Caratteristiche Generali

Il Trifoglio (Trifolium L.) è un genere di piante erbacee appartenente alla famiglia delle Fabaceae (o Leguminose). Secondo Bentham e Hooker, questa famiglia comprende 150 specie mentre secondo il botanico tedesco Engler, la famiglia è ben più numerosa. Oltre 300 specie diffuse nelle regioni temperate e subtropicali dell'emisfero boreale, poche nella regione andina e in quella capense.

La pianta è per lo più annuale o biennale e in qualche caso perenne; la sua altezza è normalmente attorno ai 30 cm. Come molte altre leguminose, il trifoglio ospita fra le sue radici dei batteri simbionti che hanno la capacità di fissare l'azoto atmosferico e per questo viene utilizzato per migliorare la fertilità del suolo nel sistema di rotazione delle colture.

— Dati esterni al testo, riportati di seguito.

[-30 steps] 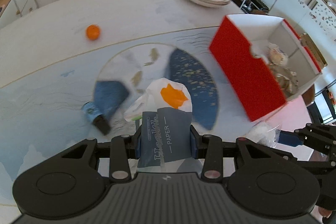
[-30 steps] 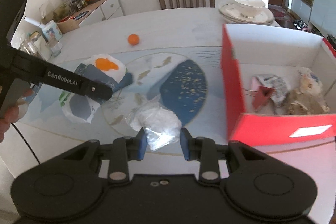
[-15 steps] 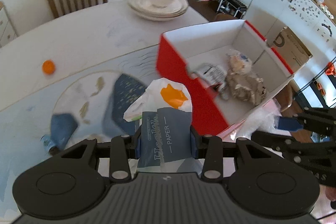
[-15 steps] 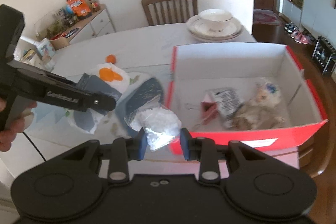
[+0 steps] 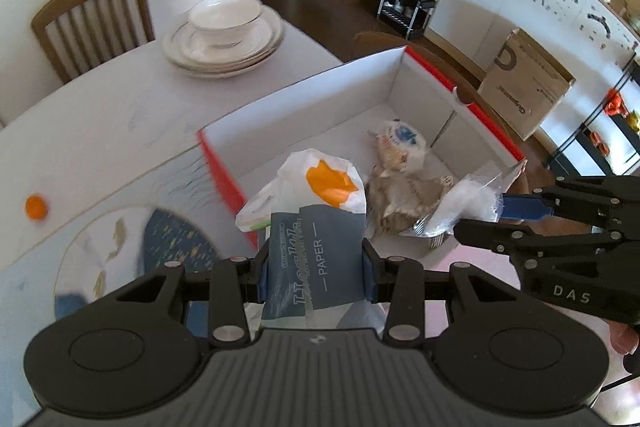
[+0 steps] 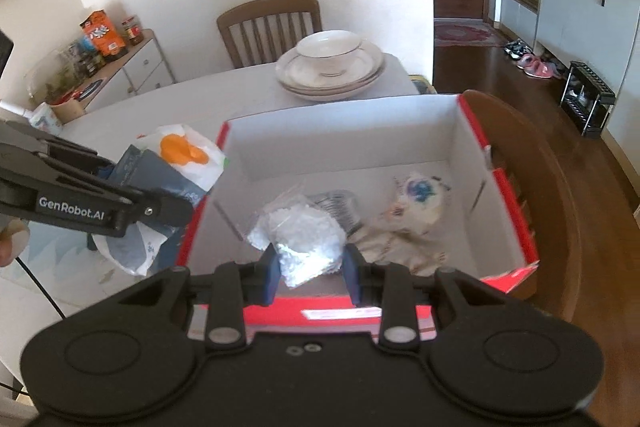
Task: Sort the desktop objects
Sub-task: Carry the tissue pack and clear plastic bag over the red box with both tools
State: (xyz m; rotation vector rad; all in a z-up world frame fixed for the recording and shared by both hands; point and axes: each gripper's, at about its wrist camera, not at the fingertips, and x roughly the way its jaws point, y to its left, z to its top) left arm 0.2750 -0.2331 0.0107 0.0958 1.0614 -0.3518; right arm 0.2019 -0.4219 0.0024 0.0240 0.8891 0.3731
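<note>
The tissue pack (image 5: 316, 255) hides part of the red box (image 5: 224, 179); the table (image 5: 100, 131) pattern is blurred.

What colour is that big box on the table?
The box is red outside and white inside, clearest in the right wrist view.

Both grippers have swung from over the table mat to the red box (image 6: 508, 187), the tissue pack (image 5: 316, 247) and clear bag (image 6: 304, 239) now above its inside.
</note>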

Alcune specie di trifogli, tra cui il trifoglio pratense, sono importanti dal punto di vista agrario perché forniscono ottimo foraggio tanto da essere coltivati.

Le due specie più comuni di trifoglio sono:

Trifoglio rosso (Trifolium pratense)

Trifoglio bianco o ladino (Trifolium repens)

La pianta predilige terreni argillosi e sebbene si adatti a quasi ognintipo di terreno, non sopporta bene il freddo. Il trifoglio, una volta piantato, cresce rapidamente (2-15 giorni).

Composizione

I Trifogli sono una fonte ricca di sostanze nutritive e componenti bioattivi tra cui: calcio, lecitina, cromo, magnesio, niacina, fosforo, potassio, silicio, tiamina e le vitamine A, B-12, E, K e C.

Proprietà e Benefici

L'uso del trifoglio si perde nei secoli ed il suo utilizzo riguarda vari campi di applicazioni. Uno degli aspetti più interessanti riguarda l’attività terapeutica dovuta all’estrazione di estrogeni della pianta, che svolgono un ruolo primario nella lotta contro l'invecchiamento cutaneo e delle mucose.

Il Trifoglio rosso è stato a lungo utilizzato come "purificatore del sangue", la presenza, seppur in quantità limitata, di cumarine (sostanze chimiche) mantengono il sangue pulito e fluido, migliorando la circolazione sanguigna e riducendo di conseguenza la possibile formazione di coaguli e placche arteriose.

Alcuni studi hanno dimostrato come i trifoglio sia anche utile per combattere il colesterolo. L’assunzione regolare favorisce l’incremento del colesterolo HDL (quello "buono") mentre abbassa i livelli del colesterolo LDL (quello "cattivo") e per questo motivo può essere d’aiuto per prevenire le malattie cardiache.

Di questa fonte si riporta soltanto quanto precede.